## Problem statement
An exact copy of all the data below is needed, without its pictures.

********

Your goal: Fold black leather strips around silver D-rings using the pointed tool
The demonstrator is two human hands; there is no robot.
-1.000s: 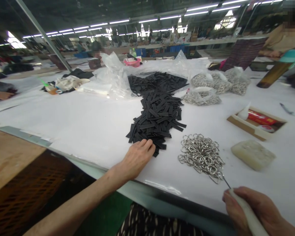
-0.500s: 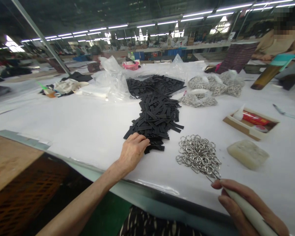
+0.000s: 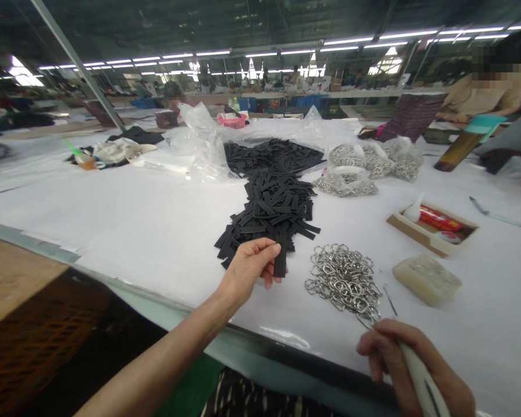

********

## Response area
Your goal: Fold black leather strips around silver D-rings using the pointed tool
The demonstrator is two human hands; there is no robot.
-1.000s: 
-0.500s: 
+0.000s: 

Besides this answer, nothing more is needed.